ともにボールを握りたいというコンセプトを持つチーム同士の対戦で、ポゼッション率で上回ったのは新潟。しかし先制したことで、前線にジェバリを残した4―5―1のミドルブロックからのカウンターが有効に機能した。ポヤトス監督が「DF面において完璧な試合、ゲームの運びができた。3点目を奪ってゲームコントロールできた」と語ったように、ミドルシュートは許しても崩されたシーンはほぼなかった。
一見すれば、ボールを支配されながら耐えた内容にも映った。しかしここで重要なのは、ポヤトス監督が就任直後から繰り返している「試合を支配する」という言葉の意味だ。「支配という言葉=チャンス数だと思っている。ポゼッションで言えば新潟さんが持っていたと思うが、いつも言っているようにポゼッションはチャンスをつくる手段でしかない。(新潟は)あまりチャンスはつくれていなくて、逆に自分たちは守備からしっかりチャンスをつくれた。そういう意味では、自分たちが支配できたと思っています」。相手後方にあるスペースをカウンターでつくプレーは、就任から一貫して「どこにスペースがあるのか」と指揮官が繰り返してきた狙いでもあった。
この日は縦への意識、球際での攻防といった今季チームに欠けていた部分で新潟を上回った。2点目のカウンターは中盤で倉田がボールを奪いきり、MF石毛秀樹が素早く前線にボールを送ったことで生まれた。守備では福岡将太、佐藤瑶大の両センターバックを中心に中央を締め、体を張ったシュートブロック、タックルが成功すれば、味方が次々と駆け寄ってたたえた。チームが守備で“乗ってきた”サインが、ピッチ上で何度も見られた。

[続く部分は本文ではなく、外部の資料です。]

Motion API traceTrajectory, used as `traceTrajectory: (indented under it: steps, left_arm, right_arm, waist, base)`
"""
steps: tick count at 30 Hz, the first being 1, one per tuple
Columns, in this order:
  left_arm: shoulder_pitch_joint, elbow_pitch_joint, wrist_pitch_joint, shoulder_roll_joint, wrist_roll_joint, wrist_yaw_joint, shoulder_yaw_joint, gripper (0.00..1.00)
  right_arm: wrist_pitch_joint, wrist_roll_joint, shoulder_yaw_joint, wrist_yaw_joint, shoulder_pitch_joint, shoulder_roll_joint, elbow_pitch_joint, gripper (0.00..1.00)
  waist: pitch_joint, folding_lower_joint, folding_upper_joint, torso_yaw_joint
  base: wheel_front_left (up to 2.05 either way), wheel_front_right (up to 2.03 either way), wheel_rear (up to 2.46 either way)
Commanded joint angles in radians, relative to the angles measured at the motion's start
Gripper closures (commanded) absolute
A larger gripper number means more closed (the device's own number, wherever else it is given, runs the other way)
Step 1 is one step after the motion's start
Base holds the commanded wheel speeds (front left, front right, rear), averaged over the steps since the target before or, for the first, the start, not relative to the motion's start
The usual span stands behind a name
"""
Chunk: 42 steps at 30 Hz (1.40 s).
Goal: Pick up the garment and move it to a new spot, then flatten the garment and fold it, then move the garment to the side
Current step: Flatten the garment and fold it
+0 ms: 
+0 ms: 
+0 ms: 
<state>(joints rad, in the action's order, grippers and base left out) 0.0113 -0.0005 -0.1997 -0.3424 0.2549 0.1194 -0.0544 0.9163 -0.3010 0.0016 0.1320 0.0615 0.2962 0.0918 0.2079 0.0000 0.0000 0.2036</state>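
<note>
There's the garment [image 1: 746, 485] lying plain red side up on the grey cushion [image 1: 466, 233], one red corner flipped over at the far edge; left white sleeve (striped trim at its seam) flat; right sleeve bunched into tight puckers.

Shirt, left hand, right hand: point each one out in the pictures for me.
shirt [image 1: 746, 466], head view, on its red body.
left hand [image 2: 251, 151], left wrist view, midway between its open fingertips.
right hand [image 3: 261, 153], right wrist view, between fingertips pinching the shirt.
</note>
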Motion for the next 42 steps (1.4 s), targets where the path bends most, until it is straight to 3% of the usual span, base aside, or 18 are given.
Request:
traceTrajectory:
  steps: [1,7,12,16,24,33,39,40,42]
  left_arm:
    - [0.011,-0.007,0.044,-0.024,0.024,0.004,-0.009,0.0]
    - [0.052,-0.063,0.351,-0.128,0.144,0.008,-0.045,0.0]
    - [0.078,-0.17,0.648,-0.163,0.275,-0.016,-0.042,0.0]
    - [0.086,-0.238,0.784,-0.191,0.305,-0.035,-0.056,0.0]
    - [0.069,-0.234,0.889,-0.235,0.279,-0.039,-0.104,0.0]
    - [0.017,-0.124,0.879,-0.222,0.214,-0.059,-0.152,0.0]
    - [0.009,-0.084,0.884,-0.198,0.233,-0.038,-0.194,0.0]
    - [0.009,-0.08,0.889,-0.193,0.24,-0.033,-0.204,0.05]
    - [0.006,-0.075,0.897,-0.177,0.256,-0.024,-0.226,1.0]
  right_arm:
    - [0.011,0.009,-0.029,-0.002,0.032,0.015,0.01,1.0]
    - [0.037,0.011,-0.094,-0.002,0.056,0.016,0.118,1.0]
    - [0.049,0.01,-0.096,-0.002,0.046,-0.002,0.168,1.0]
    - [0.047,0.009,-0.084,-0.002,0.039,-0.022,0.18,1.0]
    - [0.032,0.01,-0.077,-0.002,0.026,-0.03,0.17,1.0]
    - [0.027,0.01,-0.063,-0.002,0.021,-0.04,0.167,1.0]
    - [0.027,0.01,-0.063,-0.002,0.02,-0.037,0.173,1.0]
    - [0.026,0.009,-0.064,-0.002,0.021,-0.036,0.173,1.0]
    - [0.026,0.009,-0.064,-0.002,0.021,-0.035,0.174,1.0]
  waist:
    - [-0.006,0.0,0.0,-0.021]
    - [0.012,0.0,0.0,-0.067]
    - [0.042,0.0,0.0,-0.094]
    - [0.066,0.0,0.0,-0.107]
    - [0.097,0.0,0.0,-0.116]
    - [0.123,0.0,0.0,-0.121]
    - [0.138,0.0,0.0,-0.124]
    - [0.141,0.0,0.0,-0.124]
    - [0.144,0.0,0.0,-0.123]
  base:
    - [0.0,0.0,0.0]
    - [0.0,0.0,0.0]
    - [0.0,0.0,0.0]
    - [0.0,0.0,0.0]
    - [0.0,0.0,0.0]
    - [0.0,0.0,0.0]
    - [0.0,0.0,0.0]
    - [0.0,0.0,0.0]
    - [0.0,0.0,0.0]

ボール保持率で今季最低の28パーセントとなったこの試合は、ポゼッションをチャンス構築の有効な手段を考えてきたチームにとって、狙い通りの試合とは言えない。ただ現時点ではボール保持の精度でG大阪を上回った新潟に対し、スペースをついて仕留めた戦い方は正解だったと言える。すべてを解決するひとつの戦術はなく、ボール保持もカウンターも、ゴール前の守備もハイプレスも必要。すべての根幹にある部分が、ハードワークであり、相手との駆け引きだ。いまだ最下位から抜け出せていないことで、指揮官も選手達も、心から安堵しているような様子はなかった。しかしこの勝利が、チームが落ち着きと自信を取り戻すための第一歩となったことは確かだ。